Boytronic: Red Chips (1983, Germany)

We crossed the oceans of megabyte
When the diskettes start to burn like candles

I usually think of William Gibson’s Neuromancer (1984) as the prototypical Cyberpunk work, but of course it wasn’t even Gibson’s first story set in the Sprawl  (1981’s Johnny Mnemonic) or the first one featuring his videogame-like Cyberspace (1982’s Burning Chrome).

Meanwhile, Vernor Vinge’s 1981 cyberpunk novella True Names featured a slightly different take on the ultimate computer user interface; one that ‘evoked’ images in a person’s mind rather than a visual field of pixels, and was conceptualised in terms of magic.

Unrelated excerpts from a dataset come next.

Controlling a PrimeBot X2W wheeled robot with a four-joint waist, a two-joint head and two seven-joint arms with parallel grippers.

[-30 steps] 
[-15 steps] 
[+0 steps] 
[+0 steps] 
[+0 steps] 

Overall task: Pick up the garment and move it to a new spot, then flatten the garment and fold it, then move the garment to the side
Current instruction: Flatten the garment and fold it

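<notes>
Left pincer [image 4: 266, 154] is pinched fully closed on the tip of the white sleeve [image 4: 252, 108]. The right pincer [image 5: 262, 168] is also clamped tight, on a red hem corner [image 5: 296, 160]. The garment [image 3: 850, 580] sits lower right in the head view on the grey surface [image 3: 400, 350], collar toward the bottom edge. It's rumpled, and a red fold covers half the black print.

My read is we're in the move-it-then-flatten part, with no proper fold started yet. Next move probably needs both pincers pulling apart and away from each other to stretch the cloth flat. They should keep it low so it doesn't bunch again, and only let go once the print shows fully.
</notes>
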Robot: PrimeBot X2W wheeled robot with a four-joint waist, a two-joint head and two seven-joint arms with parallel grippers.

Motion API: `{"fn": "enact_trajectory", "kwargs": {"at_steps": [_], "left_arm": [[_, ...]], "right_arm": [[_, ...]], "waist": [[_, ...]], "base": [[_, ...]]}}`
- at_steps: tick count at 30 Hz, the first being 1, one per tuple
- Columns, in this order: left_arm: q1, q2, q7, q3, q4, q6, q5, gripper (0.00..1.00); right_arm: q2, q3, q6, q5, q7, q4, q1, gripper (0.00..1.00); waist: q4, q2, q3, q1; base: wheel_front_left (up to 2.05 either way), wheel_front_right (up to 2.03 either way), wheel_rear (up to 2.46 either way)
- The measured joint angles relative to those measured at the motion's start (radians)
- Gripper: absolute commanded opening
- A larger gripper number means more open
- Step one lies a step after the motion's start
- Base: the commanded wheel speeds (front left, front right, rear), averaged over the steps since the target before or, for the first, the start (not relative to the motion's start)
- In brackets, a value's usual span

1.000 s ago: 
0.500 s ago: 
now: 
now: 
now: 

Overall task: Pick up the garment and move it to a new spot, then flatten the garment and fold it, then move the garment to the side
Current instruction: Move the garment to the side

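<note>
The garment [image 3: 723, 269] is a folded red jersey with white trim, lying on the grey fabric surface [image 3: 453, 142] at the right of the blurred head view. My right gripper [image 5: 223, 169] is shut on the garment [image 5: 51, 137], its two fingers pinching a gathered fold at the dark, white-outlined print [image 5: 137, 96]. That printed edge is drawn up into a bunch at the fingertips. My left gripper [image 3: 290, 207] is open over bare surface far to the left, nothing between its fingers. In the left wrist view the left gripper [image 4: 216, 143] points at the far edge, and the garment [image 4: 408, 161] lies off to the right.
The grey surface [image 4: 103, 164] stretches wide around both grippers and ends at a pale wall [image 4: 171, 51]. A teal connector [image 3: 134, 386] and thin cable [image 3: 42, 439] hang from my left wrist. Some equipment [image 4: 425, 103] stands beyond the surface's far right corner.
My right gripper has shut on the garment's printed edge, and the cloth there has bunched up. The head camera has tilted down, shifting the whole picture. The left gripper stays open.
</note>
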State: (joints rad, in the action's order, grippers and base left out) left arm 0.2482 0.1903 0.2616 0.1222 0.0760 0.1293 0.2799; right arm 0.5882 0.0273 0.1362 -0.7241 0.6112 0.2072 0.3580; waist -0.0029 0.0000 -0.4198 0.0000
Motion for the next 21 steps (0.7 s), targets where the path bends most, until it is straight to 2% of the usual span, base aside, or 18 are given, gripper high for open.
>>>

Of the two writers, Vinge was the only one working as an actual computer scientist at the time, and would have experienced first-hand the pseudo-anonymity of computer chat forums that we now take for granted as ‘the Internet’.

Finally, in 1982, Disney released the movie Tron, taking place inside a computer from the viewpoint of programs, and giving a third popular fictional impression of ‘cyberspace’ based on mythology and analogies to videogames. Wikipedia suggests that development of Tron began as early as 1976, as a response to the popularity of Atari’s 1972 hit videogame Pong.

(It’s fascinating to think how long it takes for technology to migrate to popular culture: in the case of Pong to Tron, about 10 years. So the seeds of cyberpunk, even in its earliest fictional form, would likewise go back to the early 70s. What’s being sown now, in the years after Snowden, I wonder?)